WHAT IS EXPECTED>
Every line of the material below should be output exactly as written, with the images skipped.

DATA BLOCK>
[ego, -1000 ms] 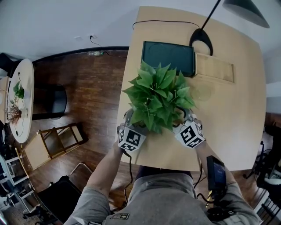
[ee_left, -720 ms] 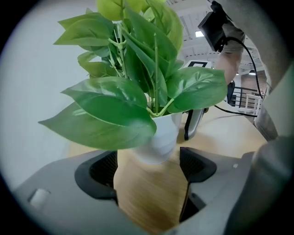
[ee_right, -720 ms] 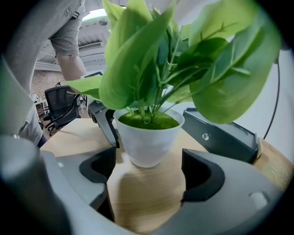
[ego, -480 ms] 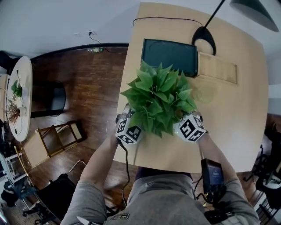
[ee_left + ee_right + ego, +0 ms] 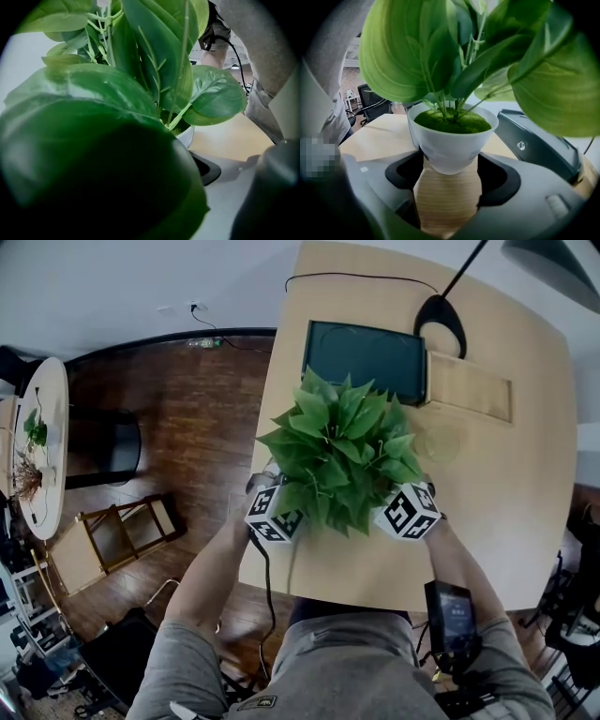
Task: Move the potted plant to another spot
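Observation:
The potted plant (image 5: 337, 456), broad green leaves in a white pot (image 5: 450, 140), stands near the front edge of the light wooden table (image 5: 506, 493). My left gripper's marker cube (image 5: 274, 515) and my right gripper's cube (image 5: 409, 512) flank it, with the jaws hidden under the leaves. In the right gripper view my right gripper (image 5: 449, 180) has just been closing, and its dark pads (image 5: 401, 174) meet the pot's narrow base on both sides. A big leaf (image 5: 93, 154) fills the left gripper view. The left jaws have just been opening; one finger (image 5: 206, 169) shows, set wide beside the pot (image 5: 188, 137).
Behind the plant lie a dark flat screen (image 5: 366, 360), a tan mat (image 5: 469, 388) and a black lamp base (image 5: 441, 322). The table's left edge drops to a wooden floor with a folding stand (image 5: 122, 540). A phone (image 5: 452, 615) hangs at the person's waist.
Both marker cubes have shifted a little closer to the plant's sides, and the left one has rolled. The plant stands in the same spot in front of the screen.

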Motion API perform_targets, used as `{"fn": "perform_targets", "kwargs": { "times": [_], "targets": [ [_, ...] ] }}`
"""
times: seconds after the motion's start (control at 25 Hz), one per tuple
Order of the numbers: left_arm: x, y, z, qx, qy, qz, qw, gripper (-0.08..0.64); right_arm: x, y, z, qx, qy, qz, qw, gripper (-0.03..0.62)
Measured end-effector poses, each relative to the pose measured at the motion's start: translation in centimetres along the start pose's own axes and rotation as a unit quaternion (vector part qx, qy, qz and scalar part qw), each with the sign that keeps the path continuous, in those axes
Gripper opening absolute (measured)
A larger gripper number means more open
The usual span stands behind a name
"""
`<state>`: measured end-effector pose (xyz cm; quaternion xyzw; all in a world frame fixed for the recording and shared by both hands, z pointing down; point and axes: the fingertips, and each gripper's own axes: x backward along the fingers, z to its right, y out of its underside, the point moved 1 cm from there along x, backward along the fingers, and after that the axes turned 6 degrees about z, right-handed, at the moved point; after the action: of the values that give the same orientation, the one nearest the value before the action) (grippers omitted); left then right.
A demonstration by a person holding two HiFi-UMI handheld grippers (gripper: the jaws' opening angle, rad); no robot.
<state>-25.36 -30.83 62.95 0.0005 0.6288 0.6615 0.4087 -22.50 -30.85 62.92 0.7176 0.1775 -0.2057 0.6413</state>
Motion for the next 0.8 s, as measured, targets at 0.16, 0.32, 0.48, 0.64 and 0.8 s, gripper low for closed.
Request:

PROBLEM SOLUTION>
[ego, -1000 ms] 
[ee_left, -720 ms] 
[ee_right, -720 ms] 
[ego, -480 ms] 
[ee_left + ee_right + ego, +0 ms] 
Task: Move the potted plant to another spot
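Observation:
The potted plant (image 5: 337, 456), broad green leaves in a white pot (image 5: 450, 140), stands near the front edge of the light wooden table (image 5: 506, 493). My left gripper's marker cube (image 5: 274, 515) and my right gripper's cube (image 5: 409, 512) flank it, with the jaws hidden under the leaves. In the right gripper view my right gripper (image 5: 449, 180) has just been closing, and its dark pads (image 5: 401, 174) meet the pot's narrow base on both sides. A big leaf (image 5: 93, 154) fills the left gripper view. The left jaws have just been opening; one finger (image 5: 206, 169) shows, set wide beside the pot (image 5: 188, 137).
Behind the plant lie a dark flat screen (image 5: 366, 360), a tan mat (image 5: 469, 388) and a black lamp base (image 5: 441, 322). The table's left edge drops to a wooden floor with a folding stand (image 5: 122, 540). A phone (image 5: 452, 615) hangs at the person's waist.
Both marker cubes have shifted a little closer to the plant's sides, and the left one has rolled. The plant stands in the same spot in front of the screen.
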
Motion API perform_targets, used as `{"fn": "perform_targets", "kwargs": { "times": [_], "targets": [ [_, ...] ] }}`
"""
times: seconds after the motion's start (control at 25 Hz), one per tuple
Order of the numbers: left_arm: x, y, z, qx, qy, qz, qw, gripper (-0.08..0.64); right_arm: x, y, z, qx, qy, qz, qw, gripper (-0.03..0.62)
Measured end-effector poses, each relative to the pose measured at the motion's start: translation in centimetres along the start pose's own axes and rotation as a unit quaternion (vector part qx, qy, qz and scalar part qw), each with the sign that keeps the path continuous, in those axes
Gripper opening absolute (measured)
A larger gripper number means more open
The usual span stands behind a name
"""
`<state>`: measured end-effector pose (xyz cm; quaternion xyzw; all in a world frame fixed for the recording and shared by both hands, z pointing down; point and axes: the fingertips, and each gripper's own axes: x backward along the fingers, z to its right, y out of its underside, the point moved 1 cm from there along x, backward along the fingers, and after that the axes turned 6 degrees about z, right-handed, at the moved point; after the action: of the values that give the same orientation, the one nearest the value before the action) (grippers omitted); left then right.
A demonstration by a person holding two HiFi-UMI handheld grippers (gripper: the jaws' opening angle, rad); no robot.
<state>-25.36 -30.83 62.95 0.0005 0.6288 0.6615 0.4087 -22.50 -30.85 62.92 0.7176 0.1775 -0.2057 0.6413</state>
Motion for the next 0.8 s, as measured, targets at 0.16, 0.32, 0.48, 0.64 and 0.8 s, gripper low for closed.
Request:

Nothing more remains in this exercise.